The Pirate Party noticed changes between the latest draft and that of the informal Predecisional draft of the agreement dated January 18 – which was reportedly leaked on Wikileaks back in March.

“The text has shifted dramatically from the initial documents revealed by Wikileaks when this secretive treaty was first exposed,” said Serkowski. “In some respects it is a slightly better document than previous leaked drafts, with some sections being watered down — however at first glance we don’t perceive this draft as being any more benign”

“Changes in the document have only occurred due to significant pressures from NGOs, political parties and concerned lawmakers across the world making countless declarations and objections to both the content and the process based on information gathered from leaked documents,” said Serkowski.

The latest ACTA draft comes after a 10 day negotiation that started late September in Tokyo. The final copy of the agreement is expected after a few issues are addressed by final talks – which Emerson expects to be finalised “in the coming weeks”.

Image credit: Svilen Milev (Facebook page), royalty free

3 COMMENTS

  1. It’s a bad sign when the Senate of one of the possible signatory nations passes a resolution to leave negotiations altogether. Mexico has passed a resolution to no longer take part in negotiations, and the EU is showing strong skepticism toward the agreement.

    If ACTA is to be signed, even though that currently much of the agreement is optional, once signed, these optional requirements can be enforced internationally in the future as countries begin to warm to more draconian situations. I really cannot see how they believe this won’t stifle innovation, it makes no sense.

    Scope creep is inevitable.

  2. Various forms of ACTA has been associated with bribery and corruption across the world. Any party/parties signing this democracy destroying document will be unelectable for many, many years. I say this regardless of how it is spun or how much “certain groups” put into electoral coffers.

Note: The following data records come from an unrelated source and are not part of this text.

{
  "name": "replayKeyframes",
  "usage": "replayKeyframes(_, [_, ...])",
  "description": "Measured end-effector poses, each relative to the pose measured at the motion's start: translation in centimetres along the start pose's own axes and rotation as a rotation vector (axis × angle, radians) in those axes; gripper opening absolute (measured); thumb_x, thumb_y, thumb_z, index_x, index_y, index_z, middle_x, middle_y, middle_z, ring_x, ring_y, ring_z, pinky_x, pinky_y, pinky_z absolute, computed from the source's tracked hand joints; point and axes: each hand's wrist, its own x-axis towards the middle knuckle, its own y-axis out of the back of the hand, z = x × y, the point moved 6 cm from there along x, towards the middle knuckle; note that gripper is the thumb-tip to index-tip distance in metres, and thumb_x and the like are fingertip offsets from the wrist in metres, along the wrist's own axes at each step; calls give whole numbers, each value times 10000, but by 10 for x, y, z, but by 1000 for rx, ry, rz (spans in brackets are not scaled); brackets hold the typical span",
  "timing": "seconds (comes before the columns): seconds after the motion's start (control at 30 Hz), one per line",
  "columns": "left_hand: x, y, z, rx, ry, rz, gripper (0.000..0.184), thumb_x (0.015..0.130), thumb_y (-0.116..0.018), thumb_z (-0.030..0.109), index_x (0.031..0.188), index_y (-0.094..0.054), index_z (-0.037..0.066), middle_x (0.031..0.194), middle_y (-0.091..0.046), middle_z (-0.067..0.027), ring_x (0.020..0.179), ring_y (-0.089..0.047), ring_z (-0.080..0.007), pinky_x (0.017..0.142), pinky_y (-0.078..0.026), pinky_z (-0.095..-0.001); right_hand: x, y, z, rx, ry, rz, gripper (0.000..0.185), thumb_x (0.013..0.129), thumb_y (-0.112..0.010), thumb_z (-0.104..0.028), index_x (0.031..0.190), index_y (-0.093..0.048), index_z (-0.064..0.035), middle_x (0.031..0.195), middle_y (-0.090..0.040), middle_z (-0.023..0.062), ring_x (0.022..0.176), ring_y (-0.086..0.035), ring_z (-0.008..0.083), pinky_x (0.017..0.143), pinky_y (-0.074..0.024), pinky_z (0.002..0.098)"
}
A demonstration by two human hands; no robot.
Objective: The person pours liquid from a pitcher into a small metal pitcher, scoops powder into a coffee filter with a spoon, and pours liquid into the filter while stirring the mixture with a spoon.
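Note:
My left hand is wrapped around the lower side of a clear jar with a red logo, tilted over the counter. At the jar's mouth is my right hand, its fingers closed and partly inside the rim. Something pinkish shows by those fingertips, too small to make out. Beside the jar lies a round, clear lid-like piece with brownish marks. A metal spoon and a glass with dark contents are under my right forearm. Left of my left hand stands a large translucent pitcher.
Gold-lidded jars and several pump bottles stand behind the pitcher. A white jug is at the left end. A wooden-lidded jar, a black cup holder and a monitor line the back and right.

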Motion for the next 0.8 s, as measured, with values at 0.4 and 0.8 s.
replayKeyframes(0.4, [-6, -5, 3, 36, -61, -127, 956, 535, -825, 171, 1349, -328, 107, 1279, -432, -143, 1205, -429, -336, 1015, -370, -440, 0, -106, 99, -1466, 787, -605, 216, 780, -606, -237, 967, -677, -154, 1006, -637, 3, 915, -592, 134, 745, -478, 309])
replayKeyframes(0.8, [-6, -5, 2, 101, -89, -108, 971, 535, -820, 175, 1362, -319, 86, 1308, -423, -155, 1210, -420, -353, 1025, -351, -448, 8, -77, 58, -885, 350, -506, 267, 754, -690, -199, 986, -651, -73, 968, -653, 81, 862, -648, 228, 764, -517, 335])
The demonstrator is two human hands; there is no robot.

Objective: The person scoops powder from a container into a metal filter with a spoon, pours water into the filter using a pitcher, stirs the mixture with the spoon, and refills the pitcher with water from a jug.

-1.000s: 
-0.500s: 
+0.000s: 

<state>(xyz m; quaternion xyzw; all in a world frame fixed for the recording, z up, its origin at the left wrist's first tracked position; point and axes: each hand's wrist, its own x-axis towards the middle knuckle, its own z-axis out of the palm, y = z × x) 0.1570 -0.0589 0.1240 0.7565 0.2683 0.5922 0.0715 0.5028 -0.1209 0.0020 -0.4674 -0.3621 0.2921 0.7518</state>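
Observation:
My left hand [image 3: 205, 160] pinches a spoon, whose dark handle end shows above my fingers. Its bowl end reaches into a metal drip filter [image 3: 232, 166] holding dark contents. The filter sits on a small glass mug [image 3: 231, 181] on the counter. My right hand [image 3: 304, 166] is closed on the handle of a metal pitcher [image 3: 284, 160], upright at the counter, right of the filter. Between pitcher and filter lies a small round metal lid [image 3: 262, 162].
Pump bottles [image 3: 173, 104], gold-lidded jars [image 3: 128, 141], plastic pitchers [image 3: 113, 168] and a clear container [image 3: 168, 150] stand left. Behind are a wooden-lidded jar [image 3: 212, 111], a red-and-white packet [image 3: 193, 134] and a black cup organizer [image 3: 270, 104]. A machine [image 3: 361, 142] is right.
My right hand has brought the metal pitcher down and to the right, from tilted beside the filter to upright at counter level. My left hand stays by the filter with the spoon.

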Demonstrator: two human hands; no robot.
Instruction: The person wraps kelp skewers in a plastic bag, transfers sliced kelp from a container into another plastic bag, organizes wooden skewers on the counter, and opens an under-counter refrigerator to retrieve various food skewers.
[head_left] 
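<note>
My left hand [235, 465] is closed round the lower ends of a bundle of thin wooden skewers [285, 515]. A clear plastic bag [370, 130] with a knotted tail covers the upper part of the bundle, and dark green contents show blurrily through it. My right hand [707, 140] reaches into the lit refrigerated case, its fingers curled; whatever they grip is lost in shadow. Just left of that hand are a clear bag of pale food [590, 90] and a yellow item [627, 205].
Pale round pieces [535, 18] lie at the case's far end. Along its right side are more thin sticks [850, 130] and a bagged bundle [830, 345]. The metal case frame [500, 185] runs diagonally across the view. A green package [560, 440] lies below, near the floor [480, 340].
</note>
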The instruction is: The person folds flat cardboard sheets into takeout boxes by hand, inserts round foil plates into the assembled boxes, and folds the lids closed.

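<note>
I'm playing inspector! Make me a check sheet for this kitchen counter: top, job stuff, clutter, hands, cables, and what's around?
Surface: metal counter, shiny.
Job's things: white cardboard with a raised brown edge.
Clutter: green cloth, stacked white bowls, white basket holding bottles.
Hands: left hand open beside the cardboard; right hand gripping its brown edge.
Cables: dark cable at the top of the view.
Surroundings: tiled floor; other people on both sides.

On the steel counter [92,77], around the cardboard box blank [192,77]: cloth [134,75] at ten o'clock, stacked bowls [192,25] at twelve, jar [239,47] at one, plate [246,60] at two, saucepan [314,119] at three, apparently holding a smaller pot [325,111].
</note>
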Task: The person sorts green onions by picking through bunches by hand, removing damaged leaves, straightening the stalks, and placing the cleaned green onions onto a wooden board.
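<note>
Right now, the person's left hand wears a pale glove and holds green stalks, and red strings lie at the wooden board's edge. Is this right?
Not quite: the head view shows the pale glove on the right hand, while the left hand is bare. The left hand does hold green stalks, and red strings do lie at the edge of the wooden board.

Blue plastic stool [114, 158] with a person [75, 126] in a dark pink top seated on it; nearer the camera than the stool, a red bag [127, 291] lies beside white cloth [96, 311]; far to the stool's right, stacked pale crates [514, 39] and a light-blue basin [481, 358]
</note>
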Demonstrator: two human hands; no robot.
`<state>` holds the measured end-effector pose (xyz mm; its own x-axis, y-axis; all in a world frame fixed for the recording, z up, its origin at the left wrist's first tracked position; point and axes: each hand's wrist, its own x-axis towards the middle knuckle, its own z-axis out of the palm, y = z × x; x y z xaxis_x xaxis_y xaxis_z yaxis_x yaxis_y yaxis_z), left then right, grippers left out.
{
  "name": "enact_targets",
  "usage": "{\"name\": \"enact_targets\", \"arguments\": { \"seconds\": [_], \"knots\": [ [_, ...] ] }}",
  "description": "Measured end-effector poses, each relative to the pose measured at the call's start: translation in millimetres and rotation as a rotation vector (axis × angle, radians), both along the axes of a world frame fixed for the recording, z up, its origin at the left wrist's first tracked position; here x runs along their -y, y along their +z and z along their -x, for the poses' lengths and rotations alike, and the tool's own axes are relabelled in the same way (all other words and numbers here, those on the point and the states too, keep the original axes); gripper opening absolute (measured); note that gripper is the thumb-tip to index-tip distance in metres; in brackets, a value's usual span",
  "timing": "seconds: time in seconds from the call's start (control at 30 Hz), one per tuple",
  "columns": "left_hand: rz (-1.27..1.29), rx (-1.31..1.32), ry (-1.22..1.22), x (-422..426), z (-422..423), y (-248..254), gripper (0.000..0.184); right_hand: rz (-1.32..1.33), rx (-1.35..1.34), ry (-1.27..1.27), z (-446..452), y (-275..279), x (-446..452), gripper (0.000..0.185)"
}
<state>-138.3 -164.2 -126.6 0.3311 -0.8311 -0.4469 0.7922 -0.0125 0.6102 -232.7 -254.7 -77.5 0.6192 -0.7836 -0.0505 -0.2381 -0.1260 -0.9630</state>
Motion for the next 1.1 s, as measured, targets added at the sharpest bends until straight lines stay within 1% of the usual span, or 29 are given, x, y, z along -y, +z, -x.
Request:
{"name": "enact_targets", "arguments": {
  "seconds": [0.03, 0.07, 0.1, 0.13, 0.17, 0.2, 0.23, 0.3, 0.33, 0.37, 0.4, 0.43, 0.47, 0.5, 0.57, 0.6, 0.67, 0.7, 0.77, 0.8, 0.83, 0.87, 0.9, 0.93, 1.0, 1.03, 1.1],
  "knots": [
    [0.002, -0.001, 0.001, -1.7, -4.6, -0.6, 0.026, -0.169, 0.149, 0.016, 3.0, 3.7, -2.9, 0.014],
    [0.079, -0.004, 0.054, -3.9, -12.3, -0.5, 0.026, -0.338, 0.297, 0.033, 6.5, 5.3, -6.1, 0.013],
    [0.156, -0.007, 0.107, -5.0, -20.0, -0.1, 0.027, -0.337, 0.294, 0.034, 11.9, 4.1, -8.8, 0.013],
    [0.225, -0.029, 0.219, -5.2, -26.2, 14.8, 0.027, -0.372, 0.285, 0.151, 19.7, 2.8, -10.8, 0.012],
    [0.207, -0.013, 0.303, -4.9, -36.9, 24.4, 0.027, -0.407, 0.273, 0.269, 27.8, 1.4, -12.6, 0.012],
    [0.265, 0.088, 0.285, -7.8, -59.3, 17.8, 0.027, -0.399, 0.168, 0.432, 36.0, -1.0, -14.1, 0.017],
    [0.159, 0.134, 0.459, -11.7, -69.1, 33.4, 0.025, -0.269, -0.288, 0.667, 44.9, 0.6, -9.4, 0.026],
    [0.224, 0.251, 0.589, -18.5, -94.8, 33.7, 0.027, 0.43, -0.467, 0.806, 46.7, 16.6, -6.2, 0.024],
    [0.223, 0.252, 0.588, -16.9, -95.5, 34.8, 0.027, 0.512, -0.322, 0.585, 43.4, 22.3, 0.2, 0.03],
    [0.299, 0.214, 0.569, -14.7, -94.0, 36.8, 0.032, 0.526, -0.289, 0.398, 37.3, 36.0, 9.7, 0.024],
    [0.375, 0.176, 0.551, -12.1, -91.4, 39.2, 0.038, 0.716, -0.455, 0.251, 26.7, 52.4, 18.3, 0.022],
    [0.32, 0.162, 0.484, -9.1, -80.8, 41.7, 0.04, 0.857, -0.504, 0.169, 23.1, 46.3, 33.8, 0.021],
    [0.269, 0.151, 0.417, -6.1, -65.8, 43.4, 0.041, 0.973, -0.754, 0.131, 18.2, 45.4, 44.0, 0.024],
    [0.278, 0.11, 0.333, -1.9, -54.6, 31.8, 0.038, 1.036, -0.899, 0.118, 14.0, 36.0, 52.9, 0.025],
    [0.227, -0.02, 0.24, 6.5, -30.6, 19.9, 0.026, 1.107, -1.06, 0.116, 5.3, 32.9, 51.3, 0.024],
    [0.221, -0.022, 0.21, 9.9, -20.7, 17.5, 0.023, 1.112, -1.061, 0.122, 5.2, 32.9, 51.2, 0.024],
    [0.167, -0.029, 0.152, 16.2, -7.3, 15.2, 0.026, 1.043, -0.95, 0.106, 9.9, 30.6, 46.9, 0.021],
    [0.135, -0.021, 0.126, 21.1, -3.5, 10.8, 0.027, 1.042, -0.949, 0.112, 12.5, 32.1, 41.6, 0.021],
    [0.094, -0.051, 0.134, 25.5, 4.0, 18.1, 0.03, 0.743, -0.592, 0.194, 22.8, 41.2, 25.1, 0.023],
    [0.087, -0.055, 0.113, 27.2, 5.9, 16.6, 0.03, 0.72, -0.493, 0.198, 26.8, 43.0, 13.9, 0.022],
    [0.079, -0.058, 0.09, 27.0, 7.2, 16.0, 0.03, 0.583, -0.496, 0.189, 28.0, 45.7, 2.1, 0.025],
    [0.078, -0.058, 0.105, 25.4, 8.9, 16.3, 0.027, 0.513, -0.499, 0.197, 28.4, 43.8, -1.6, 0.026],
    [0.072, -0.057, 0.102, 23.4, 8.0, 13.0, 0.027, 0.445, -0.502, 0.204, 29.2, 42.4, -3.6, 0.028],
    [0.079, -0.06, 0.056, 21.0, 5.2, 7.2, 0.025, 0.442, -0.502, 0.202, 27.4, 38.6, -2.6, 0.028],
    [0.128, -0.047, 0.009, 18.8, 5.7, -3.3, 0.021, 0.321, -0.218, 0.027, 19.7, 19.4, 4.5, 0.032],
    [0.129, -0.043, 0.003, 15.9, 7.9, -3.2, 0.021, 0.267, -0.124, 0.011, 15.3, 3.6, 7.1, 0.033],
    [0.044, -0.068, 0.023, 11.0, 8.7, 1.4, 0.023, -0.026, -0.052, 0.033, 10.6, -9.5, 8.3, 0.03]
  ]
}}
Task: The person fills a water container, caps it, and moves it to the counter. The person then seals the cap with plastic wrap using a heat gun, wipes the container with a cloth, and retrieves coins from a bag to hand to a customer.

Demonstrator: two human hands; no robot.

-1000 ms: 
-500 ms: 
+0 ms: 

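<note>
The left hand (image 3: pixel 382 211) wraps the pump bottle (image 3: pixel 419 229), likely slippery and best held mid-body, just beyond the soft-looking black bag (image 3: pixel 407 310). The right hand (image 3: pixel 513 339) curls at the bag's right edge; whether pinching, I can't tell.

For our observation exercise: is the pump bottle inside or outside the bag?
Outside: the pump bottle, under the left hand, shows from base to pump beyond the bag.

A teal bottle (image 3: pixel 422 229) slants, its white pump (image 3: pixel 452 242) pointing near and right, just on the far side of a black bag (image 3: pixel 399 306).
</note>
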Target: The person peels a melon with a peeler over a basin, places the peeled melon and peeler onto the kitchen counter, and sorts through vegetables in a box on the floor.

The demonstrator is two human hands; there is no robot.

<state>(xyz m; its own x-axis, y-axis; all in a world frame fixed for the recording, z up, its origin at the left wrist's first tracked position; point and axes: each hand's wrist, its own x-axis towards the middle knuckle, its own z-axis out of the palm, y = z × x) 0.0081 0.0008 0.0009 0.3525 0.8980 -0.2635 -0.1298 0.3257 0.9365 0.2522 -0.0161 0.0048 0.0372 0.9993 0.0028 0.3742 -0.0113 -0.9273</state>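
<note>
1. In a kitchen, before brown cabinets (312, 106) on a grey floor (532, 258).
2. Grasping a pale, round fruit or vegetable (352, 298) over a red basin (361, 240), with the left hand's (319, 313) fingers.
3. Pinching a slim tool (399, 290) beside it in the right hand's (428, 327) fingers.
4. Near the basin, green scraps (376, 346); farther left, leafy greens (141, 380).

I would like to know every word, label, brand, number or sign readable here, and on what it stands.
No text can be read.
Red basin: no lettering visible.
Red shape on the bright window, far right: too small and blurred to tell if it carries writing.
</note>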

  3. The Pirate Party is right about lack of consultation. Do customers and individual creators have no say in this “agreement”?

    The whole issue is presented in a very much “them and us” model: the big movie, music and publishing companies against the rest of the world … including all their customers, and many of the individuals who produce the creative work.

    ACTA fully deserves the derision and mistrust with which it is viewed.